• _TO DO_
Return exactly the lines of the records below, starting at the line that contains "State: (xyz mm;" and ending at the line that contains "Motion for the", with both of those lines kept.

• _SOURCE INFORMATION_
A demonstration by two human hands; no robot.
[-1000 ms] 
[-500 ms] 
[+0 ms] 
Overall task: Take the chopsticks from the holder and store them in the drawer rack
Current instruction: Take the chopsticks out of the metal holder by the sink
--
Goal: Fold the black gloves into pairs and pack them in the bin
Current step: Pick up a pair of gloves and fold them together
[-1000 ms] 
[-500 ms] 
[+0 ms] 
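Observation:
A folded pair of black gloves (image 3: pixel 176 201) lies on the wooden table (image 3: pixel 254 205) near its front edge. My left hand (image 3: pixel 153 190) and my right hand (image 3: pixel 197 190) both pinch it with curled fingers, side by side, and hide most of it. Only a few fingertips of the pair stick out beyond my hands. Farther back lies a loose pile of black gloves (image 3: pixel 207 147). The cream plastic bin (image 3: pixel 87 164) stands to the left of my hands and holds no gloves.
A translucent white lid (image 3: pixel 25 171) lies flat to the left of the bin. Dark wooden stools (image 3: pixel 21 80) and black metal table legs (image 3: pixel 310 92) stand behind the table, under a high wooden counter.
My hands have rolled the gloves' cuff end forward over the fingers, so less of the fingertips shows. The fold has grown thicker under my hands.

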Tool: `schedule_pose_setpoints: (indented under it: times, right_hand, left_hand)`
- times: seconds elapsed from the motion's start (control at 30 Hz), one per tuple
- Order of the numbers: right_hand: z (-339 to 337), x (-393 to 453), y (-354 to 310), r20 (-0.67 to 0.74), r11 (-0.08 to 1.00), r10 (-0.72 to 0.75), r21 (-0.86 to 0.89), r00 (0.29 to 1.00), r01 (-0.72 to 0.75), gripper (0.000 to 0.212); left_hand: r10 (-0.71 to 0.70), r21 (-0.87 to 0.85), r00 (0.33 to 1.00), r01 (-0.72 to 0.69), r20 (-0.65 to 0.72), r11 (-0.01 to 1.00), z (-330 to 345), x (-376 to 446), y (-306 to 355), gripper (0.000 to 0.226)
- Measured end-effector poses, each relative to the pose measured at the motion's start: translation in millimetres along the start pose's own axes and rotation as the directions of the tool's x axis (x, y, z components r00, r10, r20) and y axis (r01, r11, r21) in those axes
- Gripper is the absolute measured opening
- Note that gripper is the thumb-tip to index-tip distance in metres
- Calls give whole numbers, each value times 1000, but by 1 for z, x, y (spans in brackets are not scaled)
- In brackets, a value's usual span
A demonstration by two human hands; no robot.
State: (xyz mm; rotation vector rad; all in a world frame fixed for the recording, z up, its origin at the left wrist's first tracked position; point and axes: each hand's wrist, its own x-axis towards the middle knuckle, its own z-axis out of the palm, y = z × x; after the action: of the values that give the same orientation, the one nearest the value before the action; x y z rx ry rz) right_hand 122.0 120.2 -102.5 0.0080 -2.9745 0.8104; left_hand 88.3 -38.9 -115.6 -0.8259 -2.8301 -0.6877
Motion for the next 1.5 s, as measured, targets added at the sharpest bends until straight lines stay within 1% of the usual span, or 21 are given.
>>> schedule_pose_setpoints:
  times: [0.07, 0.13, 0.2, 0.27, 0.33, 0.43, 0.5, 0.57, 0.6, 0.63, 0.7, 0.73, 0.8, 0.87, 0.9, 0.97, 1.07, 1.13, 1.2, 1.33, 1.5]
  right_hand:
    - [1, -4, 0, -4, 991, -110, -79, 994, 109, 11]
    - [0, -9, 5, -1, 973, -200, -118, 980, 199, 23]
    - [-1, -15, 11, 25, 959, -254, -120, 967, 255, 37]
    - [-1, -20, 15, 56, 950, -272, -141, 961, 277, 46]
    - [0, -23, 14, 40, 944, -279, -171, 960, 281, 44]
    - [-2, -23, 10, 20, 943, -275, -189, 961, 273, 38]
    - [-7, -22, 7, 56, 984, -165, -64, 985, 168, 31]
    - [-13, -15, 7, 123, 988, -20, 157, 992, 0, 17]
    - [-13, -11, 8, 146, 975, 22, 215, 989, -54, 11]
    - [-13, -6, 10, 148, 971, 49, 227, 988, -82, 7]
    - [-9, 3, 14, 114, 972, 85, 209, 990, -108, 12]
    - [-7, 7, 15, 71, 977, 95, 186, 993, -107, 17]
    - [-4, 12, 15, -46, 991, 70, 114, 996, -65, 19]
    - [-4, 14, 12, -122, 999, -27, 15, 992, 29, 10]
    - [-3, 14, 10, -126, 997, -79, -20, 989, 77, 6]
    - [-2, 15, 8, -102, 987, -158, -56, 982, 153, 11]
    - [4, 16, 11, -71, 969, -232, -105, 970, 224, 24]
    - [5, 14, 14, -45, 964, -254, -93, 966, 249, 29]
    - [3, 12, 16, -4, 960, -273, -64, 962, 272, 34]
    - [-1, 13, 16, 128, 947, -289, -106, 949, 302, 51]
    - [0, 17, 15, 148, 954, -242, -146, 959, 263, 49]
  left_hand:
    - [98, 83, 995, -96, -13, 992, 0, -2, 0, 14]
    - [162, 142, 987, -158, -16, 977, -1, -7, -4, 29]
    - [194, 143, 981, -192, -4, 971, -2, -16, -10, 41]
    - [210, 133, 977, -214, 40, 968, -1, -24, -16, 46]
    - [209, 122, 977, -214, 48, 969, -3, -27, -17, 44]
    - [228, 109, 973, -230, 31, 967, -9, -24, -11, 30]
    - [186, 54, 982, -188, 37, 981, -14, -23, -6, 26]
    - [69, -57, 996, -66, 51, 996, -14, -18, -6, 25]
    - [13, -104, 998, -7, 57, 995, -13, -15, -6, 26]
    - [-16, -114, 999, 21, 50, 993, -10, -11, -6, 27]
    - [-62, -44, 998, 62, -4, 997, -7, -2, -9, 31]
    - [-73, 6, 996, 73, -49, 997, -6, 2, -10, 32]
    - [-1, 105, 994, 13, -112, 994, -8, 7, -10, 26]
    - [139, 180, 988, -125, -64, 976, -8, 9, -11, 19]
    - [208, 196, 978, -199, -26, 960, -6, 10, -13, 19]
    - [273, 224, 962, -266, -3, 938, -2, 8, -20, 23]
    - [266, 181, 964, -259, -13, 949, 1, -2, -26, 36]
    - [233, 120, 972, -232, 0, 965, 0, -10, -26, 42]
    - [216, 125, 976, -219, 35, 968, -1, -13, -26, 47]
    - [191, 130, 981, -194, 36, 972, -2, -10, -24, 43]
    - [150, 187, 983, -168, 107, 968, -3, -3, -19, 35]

• _OUTPUT OF THE EXERCISE_
State: (xyz mm; rotation vector rad; all in a world frame fixed for the recording, z up, its origin at the left wrist's first tracked position; point and axes: each hand's wrist, its own x-axis towards the middle knuckle, its own z-axis out of the palm, y = z × x; after the action: of the values that give the same orientation, the one nearest the value before the action; x y z rx ry rz) right_hand 122.0 120.2 -102.5 0.0080 -2.9745 0.8104; left_hand 88.3 -38.9 -115.6 -0.8259 -2.8301 -0.6877
Motion for the next 1.5 s, as measured, targets added at the sharpest bends until straight lines stay within 1% of the usual span, or 21 are given.

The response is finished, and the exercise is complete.